25 Nov 2019 17:15h - 18:15h

Event report

[Read more session reports and updates from the 14th Internet Governance Forum]

The German word ‘sicherheit’ means both safety and security. This session analyses the changes that artificial intelligence (AI) has brought to our lives with regards to security and safety, as information is more and more digitalised.

Safety and security are major issues with AI. Hence talking about safety requires talking about AI as well. One of the co-founders of a Berlin-based start-up called Neurocat, outlined three pillars of AI quality: robustness, comprehensibility, and functionality. Few companies or start-ups address the weakness of their systems, he noted. Humans do not have the cognitive capacity to inspect complex neural networks. Hence tools that test the robustness and functionality of a system before deployment are necessary.

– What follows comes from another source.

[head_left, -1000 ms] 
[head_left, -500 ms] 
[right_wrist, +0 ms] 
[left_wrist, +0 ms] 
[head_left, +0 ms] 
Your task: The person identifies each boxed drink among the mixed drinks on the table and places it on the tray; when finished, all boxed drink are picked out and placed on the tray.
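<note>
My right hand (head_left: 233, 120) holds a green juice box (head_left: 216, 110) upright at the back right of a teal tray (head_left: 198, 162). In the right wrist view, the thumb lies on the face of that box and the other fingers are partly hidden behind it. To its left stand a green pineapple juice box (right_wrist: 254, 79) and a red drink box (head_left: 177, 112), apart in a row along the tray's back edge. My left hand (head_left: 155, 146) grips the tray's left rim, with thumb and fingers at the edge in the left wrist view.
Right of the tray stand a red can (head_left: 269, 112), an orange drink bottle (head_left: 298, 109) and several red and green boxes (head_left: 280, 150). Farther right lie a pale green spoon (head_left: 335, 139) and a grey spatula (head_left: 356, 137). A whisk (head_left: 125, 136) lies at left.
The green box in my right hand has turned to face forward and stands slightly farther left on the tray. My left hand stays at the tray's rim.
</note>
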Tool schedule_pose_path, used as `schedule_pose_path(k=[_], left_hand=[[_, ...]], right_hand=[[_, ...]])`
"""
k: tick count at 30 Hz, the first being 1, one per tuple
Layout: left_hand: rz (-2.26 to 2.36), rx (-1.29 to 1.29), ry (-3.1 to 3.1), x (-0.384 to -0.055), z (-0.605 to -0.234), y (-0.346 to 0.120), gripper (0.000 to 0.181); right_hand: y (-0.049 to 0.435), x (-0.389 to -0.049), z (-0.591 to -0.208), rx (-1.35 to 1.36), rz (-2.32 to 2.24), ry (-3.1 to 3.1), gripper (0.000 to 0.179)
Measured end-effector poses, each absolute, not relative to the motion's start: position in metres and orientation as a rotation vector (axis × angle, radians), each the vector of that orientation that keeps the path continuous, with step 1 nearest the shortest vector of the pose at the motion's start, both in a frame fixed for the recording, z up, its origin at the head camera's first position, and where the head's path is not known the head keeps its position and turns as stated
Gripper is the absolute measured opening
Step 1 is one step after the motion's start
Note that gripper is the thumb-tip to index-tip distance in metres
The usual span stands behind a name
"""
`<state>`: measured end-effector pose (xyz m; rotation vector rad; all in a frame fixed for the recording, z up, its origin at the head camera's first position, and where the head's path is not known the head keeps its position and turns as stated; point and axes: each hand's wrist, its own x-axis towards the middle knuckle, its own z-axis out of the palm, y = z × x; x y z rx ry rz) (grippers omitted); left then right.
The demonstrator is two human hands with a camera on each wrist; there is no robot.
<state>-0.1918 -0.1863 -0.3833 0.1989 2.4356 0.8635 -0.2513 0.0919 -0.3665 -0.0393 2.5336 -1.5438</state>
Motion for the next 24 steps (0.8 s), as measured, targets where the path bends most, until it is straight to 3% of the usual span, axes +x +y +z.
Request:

To help organisations assess their AI capabilities, Neurocat has developed a program called AidKit, which is able to deploy 70 AI attacks simulations, to help identify weaknesses and to ensure system safety. In doing so, Neurocat addresses robustness, which is especially applicable for airline and automotive industries, and healthcare, where it is absolutely essential to maintain safe operations of AI.

While robustness may be addressed by such technical means, how can we address the ethical dimension? The ideal answer would be for systems to be built and trained in such a way as to leave no scope for bias. In practice, this seems to be complex, and Neurocat has not yet managed to connect the ethical and technical ends of AI.

One way to address ethical risks may be to make consumers aware that products have AI-enabled technology, by labelling AI products with a specific code or trademark. A seal of approval can assure consumers of safety, particularly if granted by public authorities – an option which is under consideration by the German government. To support this, a certification and technical standards to classify AI-enabled technology need to be developed. On the other hand, AI labelling may not be needed for trivial tasks that do not call for personal information.

While America is leading this discussion, Europe and Germany are developing their own standards, and China has yet another approach to developing AI. Canada, especially Quebec, has developed research in the field and has allocated considerable investment to stimulate research. The Canadian policy related to AI, which considers it to serve for the public good, is not based on ethics – which may vary across cultures – but rather on universally accepted human rights.